Amazon Marketplace sellers would be upset, and EBS/S3 users who didn't back up data outside the cloud would have some work ahead of them. Aside from that, it wouldn't be doomsday for very many people. Amazon's not really an exclusive provider of anything they do. Consumers will buy from another store, AWS users will spin up VPS instances somewhere else, CDN users can go back to Akamai, Payments users will swap the button for PayPal or Google Checkout instead, etc.
If by "upset" you mean "out of business." There are hundreds(?) of multi-million-dollar businesses who do the vast majority of their volume as a seller on the Amazon Marketplace.
On second thought, I guess there would be a short term huge increase of sales on eBay, where most Amazon sellers also sell, so I guess "out of business" is hyperbole.

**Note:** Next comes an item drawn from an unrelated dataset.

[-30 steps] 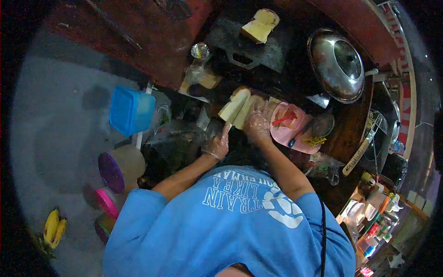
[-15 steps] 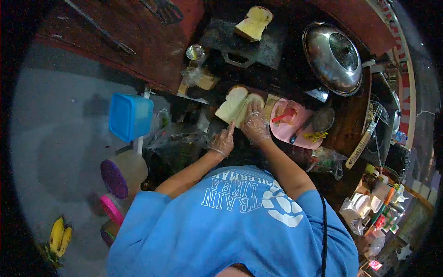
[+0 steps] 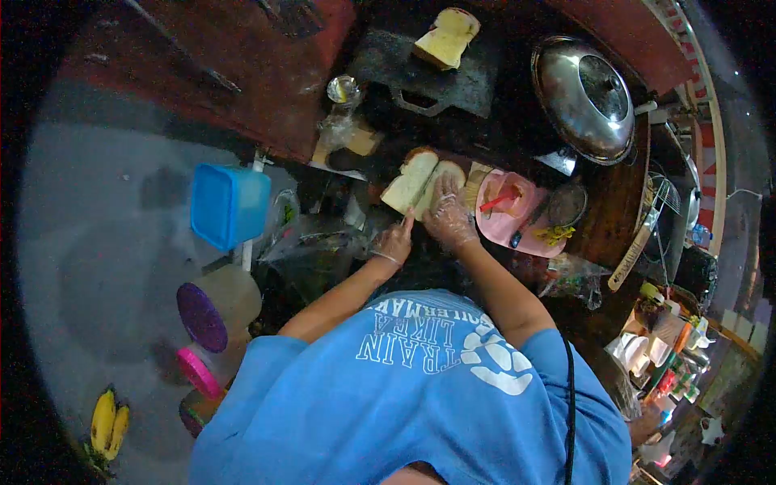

By that definition, it seems like no services are critical online, as there is always some alternative. The reality is that doing all the changes you mentioned could literally cost some companies many months or even years of time.
I find that unlikely. AWS hasn't been a major provider for that long. They weren't PCIDSS certified until just 5 months ago, so no big companies were even doing ecommerce independently on their platform yet.
If it took a year to build your service on AWS products, it shouldn't take years to do it again with another provider now that you've done it before. A server is a server, whatever you've programmed to run on those virtual servers will run on identical virtual servers at another company. It's only the parts of your system that interact with Amazon's APIs, and your human systems/policies, that have to be reworked.
And if you're big enough that your systems take years to build, you have a disaster plan already. If Amazon blinked out of existence tomorrow, Netflix wouldn't be standing there with no idea what they'd do to get back online.